Budaya sebagai Revolusi Mental
Soekarno tidak hanya ingin rakyat Indonesia merdeka secara fisik, tetapi juga secara mental. Ia sering menyinggung istilah “mental inlander,” yaitu mentalitas rendah diri yang diwarisi dari kolonialisme. Bung Karno ingin menghapus mentalitas tersebut dan menggantinya dengan kebanggaan terhadap budaya sendiri.
Revolusi mental yang dicanangkan Soekarno bukan hanya tentang membangun infrastruktur atau ekonomi, tetapi juga membangun karakter bangsa. Ia ingin rakyat Indonesia menjadi bangsa yang percaya diri, kreatif, dan mandiri, tanpa harus bergantung pada negara lain.

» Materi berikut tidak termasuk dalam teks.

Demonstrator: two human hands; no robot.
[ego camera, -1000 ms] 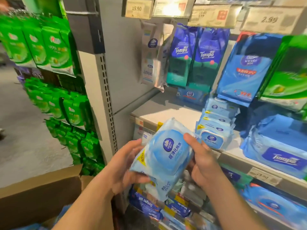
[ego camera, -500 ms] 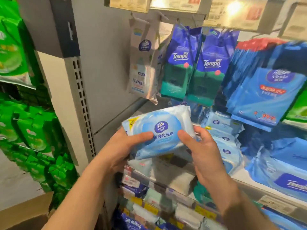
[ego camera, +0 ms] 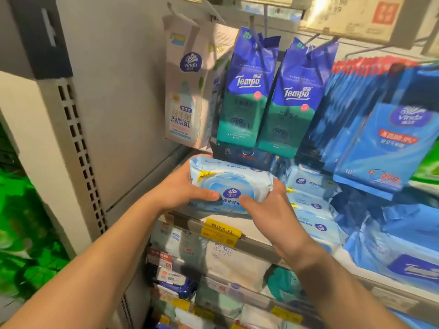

Kesimpulan: Soekarno dan Warisan Budaya Indonesia
Bagi Soekarno, budaya bukan sekadar warisan masa lalu, tetapi fondasi bagi masa depan. Ia ingin budaya Indonesia menjadi kekuatan yang menggerakkan bangsa, bukan sekadar pajangan dalam museum. Dari seni, arsitektur, hingga gotong royong, semuanya harus menjadi bagian dari identitas nasional yang kuat.
Pemikiran Soekarno tentang budaya masih relevan hingga hari ini. Dalam era globalisasi yang penuh dengan pengaruh budaya asing, kita harus tetap menjaga dan mengembangkan budaya kita sendiri. Seperti yang sering dikatakan Bung Karno: “Jangan sekali-kali meninggalkan sejarah.” Sejarah dan budaya adalah dua hal yang tak terpisahkan. Tanpa budaya, kita bukan siapa-siapa. Dengan budaya, kita bisa menjadi bangsa yang besar.